Rückschlüsse zur aktuellen sicherheitspolitischen Lage können die Schülerinnen und Schüler dabei selbst ziehen. Reservisten oder Veteranen könnten in den Schulen als glaubwürdige Zeitzeugen auftreten und die sicherheitspolitische Bildung um einen historischen Blickwinkel bereichern. Das wäre ein Aspekt, der weit entfernt von Personalwerbung wäre. Natürlich können Reservisten oder Veteranen auch aus ihren persönlichen Erfahrungen erzählen, was sie in der Bundeswehr und in der Reserve erlebt haben, welche Vorteile sich aus dem Dienst für ihr Leben ergeben (berufliche Weiterbildung, Erweiterung der Soft Skills, Kameradschaft). Sie können ebenfalls ein ehrliches Bild von den Besonderheiten des Soldatenberufs vermitteln, von den traumatischen Folgen, die ein scharfer Einsatz mit sich bringen kann.
Reservisten oder Veteranen könnten im besten Fall zusammen mit Pädagogen, Friedensaktivisten oder Jugendoffizieren auftreten und mit sicherheitspolitischen Angeboten den ideologisch verhärteten Diskurs aufweichen und für mehr Transparenz, Offenheit und Verständnis sorgen.
Bundeswehr und Schule
Bildung ist Ländersache. Das spiegelt sich unter anderem im Umgang mit der Bundeswehr an Schulen wider. Neun Bundesländer haben mit den jeweiligen Landeskommandos Kooperationsvereinbarungen abgeschlossen. Manche, wie in Schleswig-Holstein, wurden erst vor wenigen Jahren abgeschlossen, andere Abkommen gibt es schon länger. In diesen Kooperationsvereinbarung ist festgelegt, in welchem Rahmen Jugendoffiziere zur sicherheitspolitischen Bildung an Schulen gehen dürfen.

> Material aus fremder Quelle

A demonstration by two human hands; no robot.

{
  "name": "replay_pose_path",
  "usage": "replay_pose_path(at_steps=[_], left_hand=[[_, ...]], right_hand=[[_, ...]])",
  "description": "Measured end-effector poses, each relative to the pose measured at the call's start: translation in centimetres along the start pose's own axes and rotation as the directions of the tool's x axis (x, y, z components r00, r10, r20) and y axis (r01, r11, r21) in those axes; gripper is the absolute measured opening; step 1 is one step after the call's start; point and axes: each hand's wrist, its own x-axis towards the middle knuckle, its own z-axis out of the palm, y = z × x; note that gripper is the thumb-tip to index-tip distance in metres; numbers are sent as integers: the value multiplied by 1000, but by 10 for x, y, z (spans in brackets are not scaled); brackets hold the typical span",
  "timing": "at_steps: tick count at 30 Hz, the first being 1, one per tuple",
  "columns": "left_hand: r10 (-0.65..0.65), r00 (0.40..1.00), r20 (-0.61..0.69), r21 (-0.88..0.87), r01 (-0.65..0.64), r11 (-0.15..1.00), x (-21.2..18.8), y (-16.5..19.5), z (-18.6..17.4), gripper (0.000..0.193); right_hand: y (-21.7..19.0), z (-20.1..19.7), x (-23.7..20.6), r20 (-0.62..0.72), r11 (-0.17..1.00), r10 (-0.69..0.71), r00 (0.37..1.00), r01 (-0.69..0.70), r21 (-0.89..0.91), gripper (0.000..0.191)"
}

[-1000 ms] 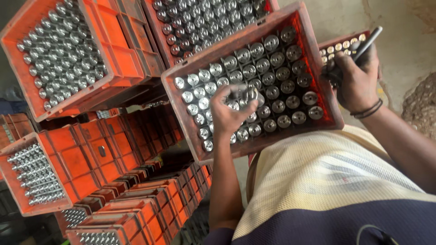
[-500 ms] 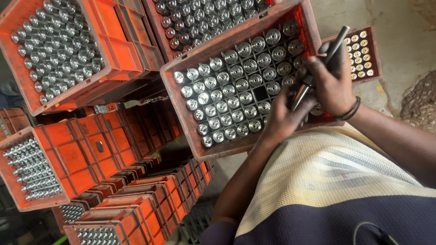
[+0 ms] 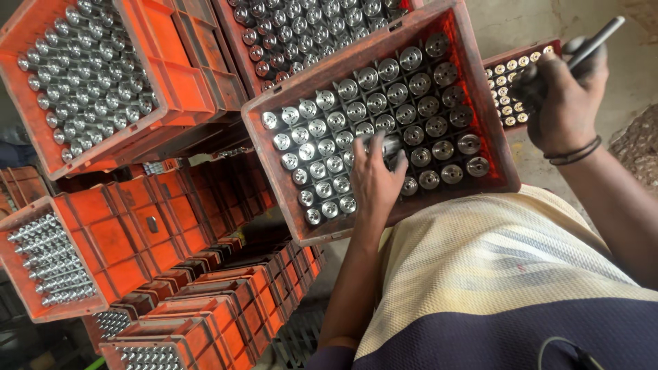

Aus dem Jahresbericht der Jugendoffizierinnen und Jugendoffiziere der Bundeswehr 2022 geht hervor, dass im Jahr 2022 von den Jugendoffizierinnen und Jugendoffizieren 5.931 Veranstaltungen durchgeführt wurden. Dieses stellt eine Steigerung um 3.536 Veranstaltungen (plus 147,6 Prozenzt) im Vergleich zu 2021 beziehungsweise um 260 Veranstaltungen (plus 4,6 Prozent) im Vergleich zu 2019 dar. In manchen Regionen bestritten Jugendoffizierinnen und Jugendoffiziere bis zu drei Einsätze an einem Tag.